§ **TASK TO COMPLETE**:
For every line in the records below that holds "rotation", make a copy.

Stored data
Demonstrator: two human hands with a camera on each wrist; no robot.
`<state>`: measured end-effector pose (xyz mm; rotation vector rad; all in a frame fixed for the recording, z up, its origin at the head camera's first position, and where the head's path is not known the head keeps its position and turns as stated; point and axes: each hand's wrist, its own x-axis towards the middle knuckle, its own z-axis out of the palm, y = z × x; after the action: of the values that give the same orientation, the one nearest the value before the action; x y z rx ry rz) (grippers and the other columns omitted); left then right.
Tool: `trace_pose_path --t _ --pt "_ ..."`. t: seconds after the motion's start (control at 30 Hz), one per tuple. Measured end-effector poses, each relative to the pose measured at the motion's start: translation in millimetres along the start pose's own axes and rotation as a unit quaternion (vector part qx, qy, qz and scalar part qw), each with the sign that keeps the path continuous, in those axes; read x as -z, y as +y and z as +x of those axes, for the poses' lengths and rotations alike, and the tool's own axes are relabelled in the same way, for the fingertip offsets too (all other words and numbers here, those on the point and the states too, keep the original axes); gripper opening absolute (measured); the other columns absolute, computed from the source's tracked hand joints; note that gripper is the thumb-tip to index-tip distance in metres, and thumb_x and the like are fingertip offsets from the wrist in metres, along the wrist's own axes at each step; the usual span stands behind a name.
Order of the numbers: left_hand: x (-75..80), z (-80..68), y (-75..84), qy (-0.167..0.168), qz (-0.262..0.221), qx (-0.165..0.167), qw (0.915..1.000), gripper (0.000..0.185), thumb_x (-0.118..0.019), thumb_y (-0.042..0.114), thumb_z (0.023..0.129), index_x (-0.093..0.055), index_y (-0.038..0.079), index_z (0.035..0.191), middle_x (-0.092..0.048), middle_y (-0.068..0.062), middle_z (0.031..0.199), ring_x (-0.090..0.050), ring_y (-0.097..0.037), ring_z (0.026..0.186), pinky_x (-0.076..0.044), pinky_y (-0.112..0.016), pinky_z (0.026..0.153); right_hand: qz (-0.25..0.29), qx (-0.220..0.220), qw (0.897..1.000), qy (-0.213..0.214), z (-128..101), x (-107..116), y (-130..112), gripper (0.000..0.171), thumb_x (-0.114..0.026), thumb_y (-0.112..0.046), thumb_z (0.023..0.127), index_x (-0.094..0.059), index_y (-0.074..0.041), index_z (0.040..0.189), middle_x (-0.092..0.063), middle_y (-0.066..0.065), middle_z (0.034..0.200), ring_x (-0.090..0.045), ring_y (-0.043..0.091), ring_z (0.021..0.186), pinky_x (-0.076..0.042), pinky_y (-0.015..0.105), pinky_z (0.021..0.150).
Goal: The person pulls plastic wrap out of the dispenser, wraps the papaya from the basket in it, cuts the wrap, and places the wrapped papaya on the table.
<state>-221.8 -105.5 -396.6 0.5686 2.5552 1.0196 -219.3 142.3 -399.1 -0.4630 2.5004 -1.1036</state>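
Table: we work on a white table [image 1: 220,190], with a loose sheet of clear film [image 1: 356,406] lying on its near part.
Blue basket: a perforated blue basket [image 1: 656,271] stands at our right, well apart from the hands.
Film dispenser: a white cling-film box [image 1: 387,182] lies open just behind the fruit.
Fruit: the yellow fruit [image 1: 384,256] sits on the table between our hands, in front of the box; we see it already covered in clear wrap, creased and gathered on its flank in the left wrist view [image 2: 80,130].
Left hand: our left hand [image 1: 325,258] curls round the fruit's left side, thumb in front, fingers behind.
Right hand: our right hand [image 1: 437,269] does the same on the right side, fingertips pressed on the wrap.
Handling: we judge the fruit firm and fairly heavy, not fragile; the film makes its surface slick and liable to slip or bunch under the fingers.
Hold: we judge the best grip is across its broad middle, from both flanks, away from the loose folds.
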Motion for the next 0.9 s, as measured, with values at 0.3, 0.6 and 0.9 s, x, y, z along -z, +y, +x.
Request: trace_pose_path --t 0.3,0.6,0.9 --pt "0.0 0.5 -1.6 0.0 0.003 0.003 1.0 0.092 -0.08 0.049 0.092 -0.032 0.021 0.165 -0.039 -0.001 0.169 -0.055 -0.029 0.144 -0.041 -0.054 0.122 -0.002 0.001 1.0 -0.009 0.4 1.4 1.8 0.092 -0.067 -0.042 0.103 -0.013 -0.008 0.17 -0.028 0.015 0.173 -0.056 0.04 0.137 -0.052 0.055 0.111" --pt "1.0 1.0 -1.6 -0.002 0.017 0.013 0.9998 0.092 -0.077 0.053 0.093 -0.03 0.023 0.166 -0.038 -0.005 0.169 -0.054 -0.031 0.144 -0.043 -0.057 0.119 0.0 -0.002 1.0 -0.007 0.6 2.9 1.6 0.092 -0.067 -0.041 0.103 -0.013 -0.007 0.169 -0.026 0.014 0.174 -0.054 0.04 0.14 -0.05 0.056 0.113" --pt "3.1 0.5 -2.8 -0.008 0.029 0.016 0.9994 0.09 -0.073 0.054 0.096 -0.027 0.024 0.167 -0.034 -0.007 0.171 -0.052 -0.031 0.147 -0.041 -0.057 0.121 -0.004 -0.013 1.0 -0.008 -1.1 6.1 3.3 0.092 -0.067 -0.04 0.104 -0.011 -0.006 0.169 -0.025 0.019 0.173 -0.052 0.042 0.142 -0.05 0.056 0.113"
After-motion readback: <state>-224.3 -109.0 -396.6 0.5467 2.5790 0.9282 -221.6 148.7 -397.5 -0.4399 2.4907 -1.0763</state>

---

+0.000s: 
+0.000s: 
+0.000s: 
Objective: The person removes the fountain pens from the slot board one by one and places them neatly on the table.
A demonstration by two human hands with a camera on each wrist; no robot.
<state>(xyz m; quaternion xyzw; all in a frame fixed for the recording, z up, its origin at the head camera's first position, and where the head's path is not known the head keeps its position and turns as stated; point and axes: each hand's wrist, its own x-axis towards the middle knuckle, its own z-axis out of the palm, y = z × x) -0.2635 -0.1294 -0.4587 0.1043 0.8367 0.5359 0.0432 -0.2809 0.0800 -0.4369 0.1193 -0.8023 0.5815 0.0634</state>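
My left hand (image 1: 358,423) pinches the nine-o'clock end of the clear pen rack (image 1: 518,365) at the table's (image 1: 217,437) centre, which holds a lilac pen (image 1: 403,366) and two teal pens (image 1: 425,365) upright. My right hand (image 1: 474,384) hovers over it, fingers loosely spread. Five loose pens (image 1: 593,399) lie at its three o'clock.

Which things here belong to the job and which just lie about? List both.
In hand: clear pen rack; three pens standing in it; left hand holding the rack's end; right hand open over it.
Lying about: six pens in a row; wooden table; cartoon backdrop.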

§ **SOLUTION**:
`<state>`: measured end-effector pose (xyz mm; rotation vector rad; all in a frame fixed for the recording, z up, its origin at the head camera's first position, and where the head's path is not known the head keeps its position and turns as stated; point and axes: each hand's wrist, its own x-axis towards the middle knuckle, its own z-axis out of the palm, y = z × x; after the action: of the values that give the same orientation, the one nearest the value before the action; x y z rx ry rz) (grippers and the other columns omitted); left then right.
Tool: `trace_pose_path --t _ --pt "_ ..."`. t: seconds after the motion's start (control at 30 Hz), one per tuple. Measured end-effector poses, each relative to the pose measured at the motion's start: translation in millimetres along the start pose's own axes and rotation as a unit quaternion (vector part qx, qy, qz and scalar part qw), each with the sign that keeps the path continuous, in those axes; read x as -z, y as +y and z as +x of those axes, for the poses' lengths and rotations alike, and the tool's own axes are relabelled in the same way, for the fingertip offsets too (all other words and numbers here, those on the point and the states too, keep the original axes); gripper opening absolute (measured); the other columns absolute, computed from the source's tracked hand joints; note that gripper is the thumb-tip to index-tip distance in metres, and thumb_x and the like are fingertip offsets from the wrist in metres, along the wrist's own axes at each step; the usual span stands behind a name.

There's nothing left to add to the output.